Intelligenze vegetali
Anche ai Giardini, l’architettura si fa organismo. Nel padiglione belga, Bas Smets e Stefano Mancuso progettano edifici come microclimi, città che non soffocano ma respirano. L’intelligenza vegetale entra in scena: non più decorazione, ma ingegneria vivente. Come nella Fabbrica dell’Aria, dove le piante purificano l’ambiente e ridisegnano il ruolo dell’architettura. Così il futuro dell’abitare si adatta ai luoghi, si plasma con essi, e scompare quando serve. “To Grow a Building”, al Padiglione Canadese, unisce la precisione della tecnologia all’imprevedibilità della natura. Una speciale stampa 3D modella strutture in terra cruda arricchita con semi: una volta attivati, danno vita ad architetture viventi.

L’intelligenza che si guarda allo specchio
Una delle installazioni più affascinanti della Biennale di Architettura è Am I a Strange Loop?, dove il robot umanoide Alter3 - sviluppato dall’Università di Tokyo, dotato di sistemi di percezione, controllo motorio e memoria episodica - esplora i limiti tra percezione artificiale e autocoscienza.
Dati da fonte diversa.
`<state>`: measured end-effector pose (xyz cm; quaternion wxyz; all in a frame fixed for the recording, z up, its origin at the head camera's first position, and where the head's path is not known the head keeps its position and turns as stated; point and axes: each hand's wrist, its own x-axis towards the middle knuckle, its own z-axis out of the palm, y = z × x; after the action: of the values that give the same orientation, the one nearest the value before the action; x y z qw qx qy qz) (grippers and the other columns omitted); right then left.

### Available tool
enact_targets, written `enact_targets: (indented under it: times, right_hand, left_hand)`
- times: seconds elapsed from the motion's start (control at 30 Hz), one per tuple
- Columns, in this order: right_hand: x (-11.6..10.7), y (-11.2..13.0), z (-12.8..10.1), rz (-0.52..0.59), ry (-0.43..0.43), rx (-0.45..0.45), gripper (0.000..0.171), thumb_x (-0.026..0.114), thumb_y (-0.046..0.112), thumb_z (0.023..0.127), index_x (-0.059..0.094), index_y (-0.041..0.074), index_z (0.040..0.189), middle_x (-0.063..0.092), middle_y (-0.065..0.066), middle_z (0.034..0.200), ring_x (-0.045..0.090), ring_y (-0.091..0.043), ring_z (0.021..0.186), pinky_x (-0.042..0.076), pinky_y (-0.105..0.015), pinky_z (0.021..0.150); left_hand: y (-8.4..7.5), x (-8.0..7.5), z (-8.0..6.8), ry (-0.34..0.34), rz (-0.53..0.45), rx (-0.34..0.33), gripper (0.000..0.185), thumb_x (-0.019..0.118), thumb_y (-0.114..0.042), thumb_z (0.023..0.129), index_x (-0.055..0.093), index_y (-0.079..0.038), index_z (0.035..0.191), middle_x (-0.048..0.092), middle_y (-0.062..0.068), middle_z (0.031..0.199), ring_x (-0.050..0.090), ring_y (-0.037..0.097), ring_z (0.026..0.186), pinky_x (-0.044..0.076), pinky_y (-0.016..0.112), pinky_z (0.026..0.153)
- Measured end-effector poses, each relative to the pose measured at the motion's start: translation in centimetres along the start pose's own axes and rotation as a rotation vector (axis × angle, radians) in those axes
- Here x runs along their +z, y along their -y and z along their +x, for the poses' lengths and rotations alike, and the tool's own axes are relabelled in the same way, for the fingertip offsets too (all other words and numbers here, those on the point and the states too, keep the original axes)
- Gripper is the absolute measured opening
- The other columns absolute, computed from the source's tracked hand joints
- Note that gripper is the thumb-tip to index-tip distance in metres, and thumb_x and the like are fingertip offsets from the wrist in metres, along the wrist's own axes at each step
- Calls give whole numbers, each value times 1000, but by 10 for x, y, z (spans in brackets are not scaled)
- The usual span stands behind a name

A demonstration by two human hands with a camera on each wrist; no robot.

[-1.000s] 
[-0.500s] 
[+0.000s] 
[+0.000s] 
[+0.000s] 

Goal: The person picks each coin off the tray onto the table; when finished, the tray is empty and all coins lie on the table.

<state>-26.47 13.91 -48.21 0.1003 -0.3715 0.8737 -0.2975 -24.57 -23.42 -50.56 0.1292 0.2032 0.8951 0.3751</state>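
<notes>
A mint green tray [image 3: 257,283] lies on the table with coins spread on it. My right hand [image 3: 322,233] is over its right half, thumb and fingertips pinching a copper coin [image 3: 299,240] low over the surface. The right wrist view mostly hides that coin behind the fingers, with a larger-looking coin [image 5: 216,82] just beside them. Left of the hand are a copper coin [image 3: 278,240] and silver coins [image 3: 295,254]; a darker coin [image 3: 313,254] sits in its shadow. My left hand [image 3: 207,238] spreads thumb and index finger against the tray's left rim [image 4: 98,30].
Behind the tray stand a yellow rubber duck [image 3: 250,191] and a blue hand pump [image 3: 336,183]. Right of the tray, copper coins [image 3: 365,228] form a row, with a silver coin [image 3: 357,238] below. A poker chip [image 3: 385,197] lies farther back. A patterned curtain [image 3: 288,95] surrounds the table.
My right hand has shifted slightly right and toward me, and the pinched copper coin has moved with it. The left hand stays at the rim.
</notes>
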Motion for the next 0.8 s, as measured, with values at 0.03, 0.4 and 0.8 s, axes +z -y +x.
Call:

Attraverso un laboratorio aperto al pubblico, si mette in scena il possibile incontro tra macchina e coscienza.
Ma non è l’unico. All’Arsenale si incontra anche Magic Queen, un braccio robotico che coltiva un paesaggio 3D composto da terra, funghi e piante. Un giardiniere meccanico che cura la materia vivente, creando un’installazione in continua evoluzione. La robotica non sostituisce l’umano, lo accompagna. Come un artigiano senza carne, imita, apprende, agisce. E si fa strumento poetico di una nuova alleanza tra intelligenze naturali, artificiali, collettive.
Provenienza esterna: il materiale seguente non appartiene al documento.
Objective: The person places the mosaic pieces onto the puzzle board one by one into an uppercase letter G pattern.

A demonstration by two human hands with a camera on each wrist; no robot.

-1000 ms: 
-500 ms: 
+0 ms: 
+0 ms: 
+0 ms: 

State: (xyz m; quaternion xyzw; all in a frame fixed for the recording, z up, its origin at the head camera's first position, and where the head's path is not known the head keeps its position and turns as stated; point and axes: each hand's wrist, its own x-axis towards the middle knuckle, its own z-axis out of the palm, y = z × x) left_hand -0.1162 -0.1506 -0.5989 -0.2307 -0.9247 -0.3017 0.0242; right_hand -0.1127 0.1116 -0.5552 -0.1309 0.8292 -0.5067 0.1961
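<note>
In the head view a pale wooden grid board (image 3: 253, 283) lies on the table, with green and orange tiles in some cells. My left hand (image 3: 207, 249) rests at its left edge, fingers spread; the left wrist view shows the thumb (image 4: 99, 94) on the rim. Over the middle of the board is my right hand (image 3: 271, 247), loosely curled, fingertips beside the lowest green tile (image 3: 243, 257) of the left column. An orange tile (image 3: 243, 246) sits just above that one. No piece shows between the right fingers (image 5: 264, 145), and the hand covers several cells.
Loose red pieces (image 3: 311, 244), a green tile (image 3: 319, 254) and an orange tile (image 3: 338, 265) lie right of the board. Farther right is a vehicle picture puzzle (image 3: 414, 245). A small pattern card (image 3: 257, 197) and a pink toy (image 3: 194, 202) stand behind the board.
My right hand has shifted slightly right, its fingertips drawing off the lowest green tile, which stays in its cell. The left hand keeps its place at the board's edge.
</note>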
La leggerezza del costruire
Alla Biennale, i materiali non sono più solo strutture: sono storie, intuizioni, paesaggi. Tutto convive: il digitale e il biologico, l’algoritmo e l’impasto, l’antico e l’ultra-contemporaneo. I materiali più avanzati nascono da gesti primordiali. E se l’architettura non è più solo costruzione, ma habitat, allora anche una tazza di caffè può diventare un atto politico. Al Canal Caffè si beve un espresso fatto con l’acqua dei canali, depurata sul posto. Un piccolo miracolo veneziano firmato dallo chef Davide Oldani. Così si esce dalla Biennale con un’idea diversa in testa: costruire oggi non è più lasciare un segno, ma sapere quando sparire. L’architettura che verrà sarà leggera, trasformabile, reversibile. Come un micelio. Come una promessa.